Hoy, hablar de dignidad humana en el más profundo de sus sentidos y desde la cosmovisión judeocristiana que supone visionar esa dignidad muy próxima a su creador, es hablar de cosas con las que no se compra en el supermercado; elegante y despreciativa respuesta hacia la dignidad humana, de posiciones que han convertido al ser humano en una mercancía más de intercambio, puesto que la valoración de lo humano, se recoge mejor por cuanto se tiene en la cuenta del banco, qué vehículo se conduce, en que zona se vive y hasta en qué colegio o universidad estudian los hijos. Es sin duda, un mundo al revés, puesto que en la cultura judeocristiana supone existir la supremacía de principios y valores, ética y moral por sobre lo utilitario y material.

Esta forma de ver la vida ha penetrado hasta el tuétano de nuestra débil, frágil y por tanto permeable concepción social y comunitaria de la vida. Si no, vea usted como el crimen organizado sin pena de ninguna naturaleza se pasea por nuestras oficinas de gobierno, nuestras instituciones políticas, desde partidos políticos hasta autoridades electorales, pasando por toda suerte de empresas grandes, medianas y pequeñas; lo mismo que medios de comunicación, iglesias y clubs deportivos. Todo ello y sin la menor vergüenza, en nuestra propia cara, hace uso de nuestro sistema jurídico para validar sus acciones y aceptación social.

Guatemala esta al revés y la mejor muestra es la validez con que estamos aceptando tres cosas fundamentales para el desequilibrio de nuestra nación: primero, un sistema político –partidos, autoridades y administradores del Estado– corrupto en un ejercicio electoral anormal que no conduce a ningún lado a nuestra Democracia Republicana y Constitucional; segundo: una convivencia económica con el crimen organizado, puesto que de todos es sabido que gran parte del motor que mueve hoy nuestra economía, es el dinero producto de la lavandería de réditos ilícitos que opera en nuestros diferentes ámbitos de negocio; y tercero: seguimos validando un modelo económico mundial que exige perpetua expansión del consumo, para dar salida a su producción creciente y para que no se caigan las utilidades, a la vez exige mano de obra barata y materias primas a costo casi cero, para abatir sus costos de producción.
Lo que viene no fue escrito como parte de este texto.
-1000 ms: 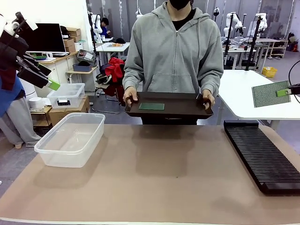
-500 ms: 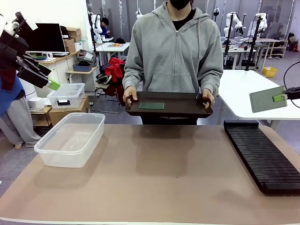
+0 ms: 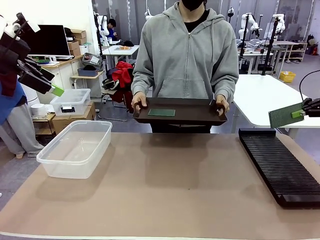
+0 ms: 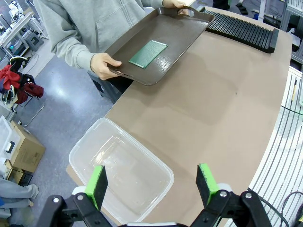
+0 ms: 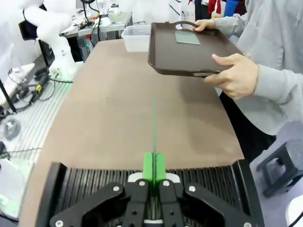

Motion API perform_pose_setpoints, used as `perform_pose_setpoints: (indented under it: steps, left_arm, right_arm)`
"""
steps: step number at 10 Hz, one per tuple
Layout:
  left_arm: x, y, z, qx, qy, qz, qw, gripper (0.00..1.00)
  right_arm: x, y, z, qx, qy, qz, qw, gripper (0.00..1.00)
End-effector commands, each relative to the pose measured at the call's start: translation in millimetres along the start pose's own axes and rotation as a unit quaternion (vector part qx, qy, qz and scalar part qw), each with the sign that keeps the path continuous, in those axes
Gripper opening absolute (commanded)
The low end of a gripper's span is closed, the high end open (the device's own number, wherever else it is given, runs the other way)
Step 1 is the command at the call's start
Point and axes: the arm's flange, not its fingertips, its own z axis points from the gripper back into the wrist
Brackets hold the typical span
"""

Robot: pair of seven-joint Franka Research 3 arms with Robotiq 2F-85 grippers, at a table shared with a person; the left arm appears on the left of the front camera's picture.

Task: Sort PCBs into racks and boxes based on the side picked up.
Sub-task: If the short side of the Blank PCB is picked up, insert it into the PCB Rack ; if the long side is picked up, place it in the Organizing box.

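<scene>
Brown tabletop [image 3: 175, 185], clear tub [image 3: 65, 167] left, black rack [image 3: 277, 165] right, person's tray [image 3: 195, 111] beyond

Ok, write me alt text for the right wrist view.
The right gripper is shut on a green PCB, seen edge-on as a thin line, above the black slotted rack. Across the brown table, a person holds a dark tray bearing another PCB, with a clear tub beyond.

White table [image 3: 260, 95], grey floor [image 3: 12, 172]
</scene>
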Motion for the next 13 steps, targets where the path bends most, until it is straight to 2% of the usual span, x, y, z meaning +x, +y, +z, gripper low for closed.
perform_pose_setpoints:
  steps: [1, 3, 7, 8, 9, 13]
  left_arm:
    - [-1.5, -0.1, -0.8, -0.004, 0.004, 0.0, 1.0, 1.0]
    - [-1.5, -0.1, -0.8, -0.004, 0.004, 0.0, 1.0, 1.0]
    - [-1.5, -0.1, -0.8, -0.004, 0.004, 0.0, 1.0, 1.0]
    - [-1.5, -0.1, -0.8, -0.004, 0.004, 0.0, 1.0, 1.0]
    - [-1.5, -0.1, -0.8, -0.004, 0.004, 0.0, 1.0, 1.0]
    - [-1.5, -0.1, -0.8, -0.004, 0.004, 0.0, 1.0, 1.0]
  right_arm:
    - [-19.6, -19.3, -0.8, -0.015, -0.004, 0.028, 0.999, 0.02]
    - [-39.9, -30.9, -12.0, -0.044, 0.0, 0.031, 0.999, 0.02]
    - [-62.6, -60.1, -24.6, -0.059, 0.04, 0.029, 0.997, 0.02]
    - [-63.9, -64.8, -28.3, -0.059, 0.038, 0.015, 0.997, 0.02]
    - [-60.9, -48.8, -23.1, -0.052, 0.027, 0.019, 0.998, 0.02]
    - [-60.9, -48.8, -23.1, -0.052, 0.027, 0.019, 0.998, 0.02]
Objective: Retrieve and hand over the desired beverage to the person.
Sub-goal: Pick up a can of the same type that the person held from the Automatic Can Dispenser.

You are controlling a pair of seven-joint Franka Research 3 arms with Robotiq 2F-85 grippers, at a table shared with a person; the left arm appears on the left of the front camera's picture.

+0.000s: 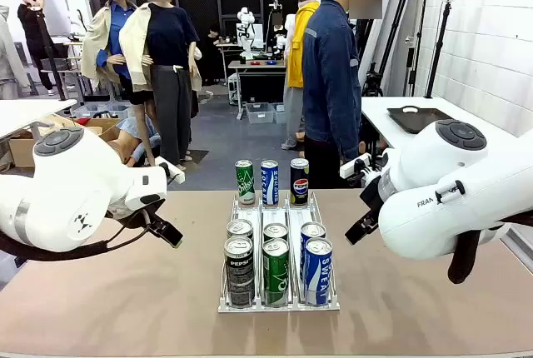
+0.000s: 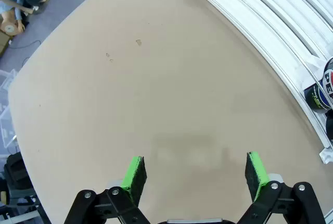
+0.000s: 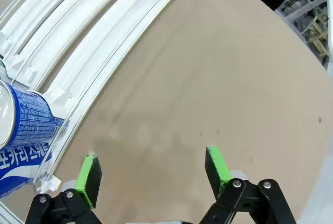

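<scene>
Nearest, a rack [image 1: 279,306] of cans [image 1: 276,270] sits mid-surface [image 1: 125,291] between the arms. The left gripper [image 2: 193,169] and right gripper [image 3: 153,169] hang released and empty on either side of it. The person [image 1: 331,83] stands at the far edge. Retrieval hasn't begun; the next move probably needs the wanted drink identified.

Matt tan tabletop [image 1: 125,291], glossy metal cans [image 1: 276,270], white plastic rack [image 1: 250,306], blue denim jacket [image 1: 331,75]
</scene>
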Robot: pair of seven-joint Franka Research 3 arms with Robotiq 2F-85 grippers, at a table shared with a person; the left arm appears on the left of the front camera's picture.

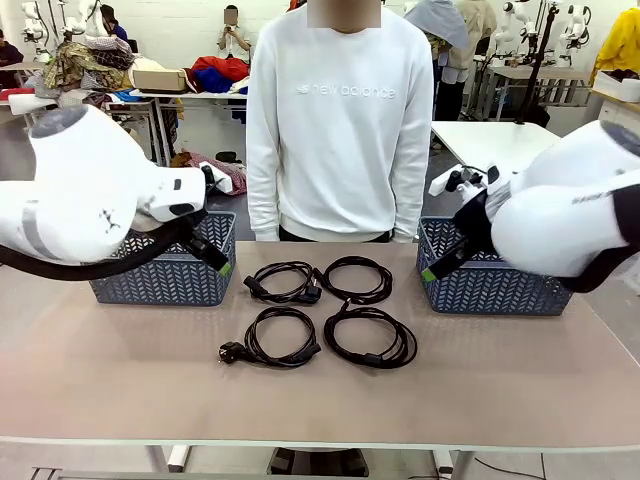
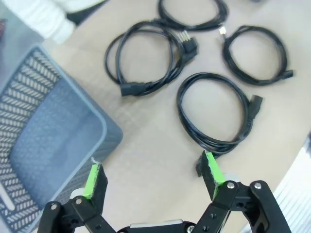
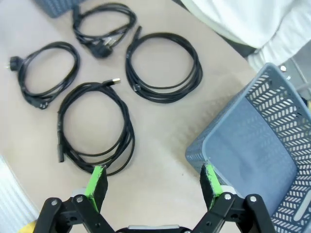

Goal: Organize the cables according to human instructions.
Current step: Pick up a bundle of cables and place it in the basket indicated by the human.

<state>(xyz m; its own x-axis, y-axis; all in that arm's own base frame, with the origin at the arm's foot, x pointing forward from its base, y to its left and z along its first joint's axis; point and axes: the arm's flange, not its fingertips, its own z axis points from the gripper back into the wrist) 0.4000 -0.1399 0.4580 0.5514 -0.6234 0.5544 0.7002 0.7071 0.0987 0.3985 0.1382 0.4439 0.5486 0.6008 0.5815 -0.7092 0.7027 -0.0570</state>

Guatemala al revés es un realidad cotidiana en la que, de no hacer nada desde nuestro rol ciudadano, hace más peligrosa la ruta que llevamos hacia potenciales rompimientos no deseados y lo que aún es peor, pasar a ser un país paria, no solamente porque sus gobernantes siguen lineamientos del crimen organizado, sino porque todo su sistema de vida pasaría a ser de una cultura tal cual se ve en las que hoy son películas de supuesta ficción de países vecinos, basada en la predominancia de poderes ocultos, no tan ocultos. Como dicen los abuelitos, ¡Que Dios nos encuentre confesados!